前記単離ペプチドまたは医薬組成物が、前記少なくとも１つの追加の治療上活性な作用物質の投与に先立ってかまたはその後に投与される、請求項２９または３０に記載の用途のための単離ペプチドまたは医薬組成物。
前記単離ペプチドまたは医薬組成物及び前記少なくとも１つの追加の治療上活性な作用物質が、異なる継続時間で投与される、請求項２９〜３２のいずか一項に記載の用途のための単離ペプチドまたは医薬組成物。
前記炎症性疾病または身体条件がリウマチ性関節炎であり、前記追加の治療上活性な作用物質がアバタセプト、ＴＮＦブロッカー、ＩＬ−１ブロッカー、ＩＬ−６ブロッカー、及び抗ＣＤ２０剤またはこれらの組合せである、請求項２９〜３３のいずれか一項に記載の単離ペプチドまたは医薬組成物。

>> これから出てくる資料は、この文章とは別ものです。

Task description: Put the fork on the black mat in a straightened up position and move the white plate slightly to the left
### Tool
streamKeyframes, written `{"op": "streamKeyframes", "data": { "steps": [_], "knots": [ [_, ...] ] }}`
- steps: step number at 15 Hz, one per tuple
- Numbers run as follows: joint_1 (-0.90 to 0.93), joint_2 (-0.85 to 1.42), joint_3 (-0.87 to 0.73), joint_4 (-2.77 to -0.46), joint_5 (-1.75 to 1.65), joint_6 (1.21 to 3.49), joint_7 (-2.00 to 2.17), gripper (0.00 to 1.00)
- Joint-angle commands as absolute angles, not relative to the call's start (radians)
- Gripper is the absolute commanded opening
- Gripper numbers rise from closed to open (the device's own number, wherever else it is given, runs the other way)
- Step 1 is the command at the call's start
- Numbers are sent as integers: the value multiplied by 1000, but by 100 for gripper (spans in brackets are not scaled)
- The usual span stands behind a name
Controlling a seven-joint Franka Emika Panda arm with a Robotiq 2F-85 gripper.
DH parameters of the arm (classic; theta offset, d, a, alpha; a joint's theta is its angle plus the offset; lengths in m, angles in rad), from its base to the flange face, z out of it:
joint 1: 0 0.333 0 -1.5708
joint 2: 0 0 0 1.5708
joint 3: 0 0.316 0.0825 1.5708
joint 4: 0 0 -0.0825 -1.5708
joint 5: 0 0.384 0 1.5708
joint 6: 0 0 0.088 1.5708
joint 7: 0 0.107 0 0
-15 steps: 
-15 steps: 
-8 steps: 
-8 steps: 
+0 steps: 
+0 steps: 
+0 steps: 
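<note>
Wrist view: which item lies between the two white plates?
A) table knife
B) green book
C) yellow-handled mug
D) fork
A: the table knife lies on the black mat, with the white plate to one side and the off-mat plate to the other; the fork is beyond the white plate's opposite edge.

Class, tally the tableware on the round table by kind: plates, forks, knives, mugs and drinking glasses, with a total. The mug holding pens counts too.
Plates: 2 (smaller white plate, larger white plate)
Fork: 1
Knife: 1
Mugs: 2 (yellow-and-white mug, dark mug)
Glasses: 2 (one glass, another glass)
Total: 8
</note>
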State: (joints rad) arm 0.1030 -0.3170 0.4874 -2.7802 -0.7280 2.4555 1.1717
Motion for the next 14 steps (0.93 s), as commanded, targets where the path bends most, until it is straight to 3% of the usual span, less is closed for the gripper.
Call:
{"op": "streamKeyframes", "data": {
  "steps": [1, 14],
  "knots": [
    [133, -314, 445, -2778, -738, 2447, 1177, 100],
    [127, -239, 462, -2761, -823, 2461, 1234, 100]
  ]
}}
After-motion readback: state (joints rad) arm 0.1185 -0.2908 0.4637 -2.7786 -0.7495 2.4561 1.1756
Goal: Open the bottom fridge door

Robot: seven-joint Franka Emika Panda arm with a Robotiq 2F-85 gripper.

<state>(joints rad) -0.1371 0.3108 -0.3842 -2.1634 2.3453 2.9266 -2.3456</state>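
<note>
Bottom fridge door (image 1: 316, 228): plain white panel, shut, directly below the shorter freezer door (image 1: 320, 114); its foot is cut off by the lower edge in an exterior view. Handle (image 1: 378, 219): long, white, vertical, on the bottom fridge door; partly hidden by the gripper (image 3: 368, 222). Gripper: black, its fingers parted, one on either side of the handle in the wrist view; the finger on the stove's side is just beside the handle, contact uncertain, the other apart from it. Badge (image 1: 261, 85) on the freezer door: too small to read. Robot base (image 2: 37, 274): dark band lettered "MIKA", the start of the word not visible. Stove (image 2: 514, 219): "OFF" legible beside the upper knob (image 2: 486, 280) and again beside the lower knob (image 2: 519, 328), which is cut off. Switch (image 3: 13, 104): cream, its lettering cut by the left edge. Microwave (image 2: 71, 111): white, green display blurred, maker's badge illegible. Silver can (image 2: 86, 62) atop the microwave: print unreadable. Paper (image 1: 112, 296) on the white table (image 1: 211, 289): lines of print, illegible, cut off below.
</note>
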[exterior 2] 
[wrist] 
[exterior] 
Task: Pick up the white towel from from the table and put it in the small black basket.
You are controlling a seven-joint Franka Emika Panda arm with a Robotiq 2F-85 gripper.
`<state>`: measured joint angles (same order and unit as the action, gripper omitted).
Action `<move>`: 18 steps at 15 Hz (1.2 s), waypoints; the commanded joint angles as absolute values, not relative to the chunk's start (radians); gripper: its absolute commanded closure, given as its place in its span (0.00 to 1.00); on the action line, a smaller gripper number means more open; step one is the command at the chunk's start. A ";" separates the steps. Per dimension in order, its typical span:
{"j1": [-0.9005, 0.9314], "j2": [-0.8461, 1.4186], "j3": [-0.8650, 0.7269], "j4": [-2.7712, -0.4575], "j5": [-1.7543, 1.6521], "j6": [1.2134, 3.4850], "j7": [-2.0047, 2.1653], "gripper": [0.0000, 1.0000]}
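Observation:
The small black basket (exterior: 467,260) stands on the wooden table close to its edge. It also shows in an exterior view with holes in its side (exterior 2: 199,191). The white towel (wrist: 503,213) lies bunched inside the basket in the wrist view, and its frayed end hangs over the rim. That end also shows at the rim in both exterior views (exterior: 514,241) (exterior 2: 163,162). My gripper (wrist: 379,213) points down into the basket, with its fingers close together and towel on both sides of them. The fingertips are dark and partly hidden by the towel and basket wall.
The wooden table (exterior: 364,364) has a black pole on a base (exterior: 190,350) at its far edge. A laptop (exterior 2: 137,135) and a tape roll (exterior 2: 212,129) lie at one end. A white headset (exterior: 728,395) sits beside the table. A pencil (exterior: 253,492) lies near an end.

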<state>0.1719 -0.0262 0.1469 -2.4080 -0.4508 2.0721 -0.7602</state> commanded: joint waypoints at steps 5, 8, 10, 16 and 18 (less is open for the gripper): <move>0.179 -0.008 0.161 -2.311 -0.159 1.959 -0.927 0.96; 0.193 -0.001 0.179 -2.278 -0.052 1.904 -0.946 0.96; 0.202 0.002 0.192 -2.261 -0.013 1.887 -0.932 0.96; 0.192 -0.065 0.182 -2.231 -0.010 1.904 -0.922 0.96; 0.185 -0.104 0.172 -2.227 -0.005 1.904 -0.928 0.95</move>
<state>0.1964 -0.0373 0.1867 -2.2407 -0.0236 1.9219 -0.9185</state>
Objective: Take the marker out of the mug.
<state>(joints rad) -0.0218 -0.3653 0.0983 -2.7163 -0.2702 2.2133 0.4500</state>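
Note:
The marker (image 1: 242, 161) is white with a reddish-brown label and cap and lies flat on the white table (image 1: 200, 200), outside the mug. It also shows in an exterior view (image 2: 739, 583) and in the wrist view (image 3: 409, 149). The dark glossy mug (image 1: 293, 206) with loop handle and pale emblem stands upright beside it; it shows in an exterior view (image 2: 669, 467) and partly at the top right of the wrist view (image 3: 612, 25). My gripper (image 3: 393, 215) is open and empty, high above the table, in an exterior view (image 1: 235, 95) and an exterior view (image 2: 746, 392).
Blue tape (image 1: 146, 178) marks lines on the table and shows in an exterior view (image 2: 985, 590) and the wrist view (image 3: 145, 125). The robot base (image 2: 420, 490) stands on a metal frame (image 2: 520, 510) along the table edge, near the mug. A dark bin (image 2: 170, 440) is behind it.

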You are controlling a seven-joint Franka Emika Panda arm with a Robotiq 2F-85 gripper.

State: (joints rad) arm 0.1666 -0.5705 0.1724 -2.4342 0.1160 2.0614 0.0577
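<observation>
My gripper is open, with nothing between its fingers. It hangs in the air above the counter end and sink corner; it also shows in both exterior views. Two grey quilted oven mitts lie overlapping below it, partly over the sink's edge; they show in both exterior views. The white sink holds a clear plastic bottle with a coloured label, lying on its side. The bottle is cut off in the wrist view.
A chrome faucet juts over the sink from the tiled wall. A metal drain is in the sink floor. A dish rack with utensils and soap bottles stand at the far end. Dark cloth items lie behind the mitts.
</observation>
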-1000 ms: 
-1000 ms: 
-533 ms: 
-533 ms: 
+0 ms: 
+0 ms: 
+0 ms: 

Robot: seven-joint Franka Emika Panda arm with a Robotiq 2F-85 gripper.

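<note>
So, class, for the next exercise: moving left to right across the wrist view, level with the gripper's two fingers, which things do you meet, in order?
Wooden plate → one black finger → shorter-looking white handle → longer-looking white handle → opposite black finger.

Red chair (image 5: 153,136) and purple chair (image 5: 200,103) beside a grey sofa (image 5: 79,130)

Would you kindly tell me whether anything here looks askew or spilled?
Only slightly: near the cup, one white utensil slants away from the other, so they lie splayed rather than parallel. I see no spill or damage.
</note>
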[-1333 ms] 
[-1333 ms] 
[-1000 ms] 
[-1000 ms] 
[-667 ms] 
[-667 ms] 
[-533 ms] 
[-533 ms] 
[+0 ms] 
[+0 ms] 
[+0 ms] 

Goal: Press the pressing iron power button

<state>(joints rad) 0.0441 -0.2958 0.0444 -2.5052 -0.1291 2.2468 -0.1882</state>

前記炎症性疾病または身体条件が多発性硬化症であり、前記追加の治療上活性な作用物質が、インターフェロンβ、コパキソン及びタイサブリまたはそれらの組合せから選択される、請求項２９〜３３のいずれか一項に記載の単離ペプチドまたは医薬組成物。
前記炎症性疾病または身体条件が放射線誘発性胃腸炎であり、前記少なくとも１つの追加の治療上活性な作用物質が化学療法剤である、請求項２９〜３３のいずれかに記載の用途のための単離ペプチドまたは医薬組成物。